Kame’s eyes are blurry around the edges but his gaze is strangely steady.

“You’re not all that drunk, are you?” Nakamaru says with a reproachful look. He could have let Kame walk to the car himself instead of carrying him on his back and risking his spine. Something about Kame always made him go the extra, ridiculous mile.

Kame reaches out and grabs his sleeve when he moves to get up. The yank makes him stumble forward until he’s half leaning on the couch, his face dangerously close to Kame’s.

“You said I could count on you for anything,” Kame whispers.

“Is this blackmail? Is this really the best you’ve got?”

Kame’s lips pucker into a pout which is good because Nakamaru was bluffing anyway. The fact that he doesn’t have any alcohol in him spins the illusion that he’s on the higher ground when really, he’d be amazed if Kame couldn’t hear his heart having a riot in his ribcage.

“You know I don’t like to play by the rules,” Kame says with dark eyes shifting under his dark bangs, watching him, testing him. Tempting him in a way that makes his entire body flush.

It was true, too. Kame went against the rules to the point that everything was backward when it came to him. Guilty until proven innocent. Fire before checking the barrel.

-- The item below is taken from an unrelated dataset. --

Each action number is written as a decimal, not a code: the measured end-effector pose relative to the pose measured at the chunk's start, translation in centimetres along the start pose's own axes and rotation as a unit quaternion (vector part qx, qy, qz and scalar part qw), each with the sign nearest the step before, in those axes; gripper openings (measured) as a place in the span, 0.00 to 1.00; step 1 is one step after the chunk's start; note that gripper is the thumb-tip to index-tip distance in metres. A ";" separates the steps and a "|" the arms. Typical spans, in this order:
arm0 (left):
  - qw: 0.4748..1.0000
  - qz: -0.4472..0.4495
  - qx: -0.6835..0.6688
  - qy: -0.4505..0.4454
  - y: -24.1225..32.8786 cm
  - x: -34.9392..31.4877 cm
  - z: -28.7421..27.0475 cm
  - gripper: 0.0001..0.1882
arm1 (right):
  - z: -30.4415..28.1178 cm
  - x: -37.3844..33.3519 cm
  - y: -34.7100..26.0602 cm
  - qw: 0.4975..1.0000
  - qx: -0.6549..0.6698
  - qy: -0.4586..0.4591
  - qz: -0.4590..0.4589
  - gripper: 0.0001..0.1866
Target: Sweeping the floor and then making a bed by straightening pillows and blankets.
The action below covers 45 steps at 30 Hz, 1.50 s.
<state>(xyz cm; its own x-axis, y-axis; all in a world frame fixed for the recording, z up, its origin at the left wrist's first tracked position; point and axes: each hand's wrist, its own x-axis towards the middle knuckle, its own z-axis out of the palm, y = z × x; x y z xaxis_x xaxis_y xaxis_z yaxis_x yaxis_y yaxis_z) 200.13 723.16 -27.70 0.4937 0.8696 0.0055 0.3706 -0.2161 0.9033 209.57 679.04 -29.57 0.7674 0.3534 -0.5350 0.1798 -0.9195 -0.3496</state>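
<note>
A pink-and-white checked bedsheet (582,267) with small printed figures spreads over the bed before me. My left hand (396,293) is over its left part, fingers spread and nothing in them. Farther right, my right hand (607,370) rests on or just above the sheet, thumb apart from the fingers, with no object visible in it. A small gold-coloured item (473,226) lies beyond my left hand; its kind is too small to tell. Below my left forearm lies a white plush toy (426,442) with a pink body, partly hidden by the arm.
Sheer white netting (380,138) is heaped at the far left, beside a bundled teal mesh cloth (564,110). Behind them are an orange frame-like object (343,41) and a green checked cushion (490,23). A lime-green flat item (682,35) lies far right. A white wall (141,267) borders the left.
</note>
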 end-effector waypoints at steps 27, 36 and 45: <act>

“I can’t give you flowers because I broke your vase,” Kame says with sudden petulance, “but I’ve held your hand? I made you breakfast. I gave you happy eggs.”

He can’t stop the laugh. “Happy eggs.”

Nakamaru leans forward to close what little space is between them and plants a chaste kiss to the downturn of Kame’s lips before they can fold into a real frown.

“If you remember this tomorrow, we’ll talk.” He plants another kiss on Kame’s blushing cheek before he moves away.

In the darkness of his bedroom, Nakamaru lifts his hands to his own cheeks, feeling the heat in his face, and doesn’t know what he just got himself into.

*

“How do you feel?” Nakamaru asks the next morning, averting his eyes as he hands Kame a glass of cold water.

Kame is looking down at the scrambled eggs Nakamaru made him like there’s a lover letter written on his plate. All messy and torn up into bits because Nakamaru wasn’t half as good with a spatula as he was with a gun.

“Like I want to move in with you.”

Six months ago, they weren’t even partners.

Seven months later, they’re roommates.

Nakamaru supposes it was inevitable. They go hand in hand like sweet and toxic.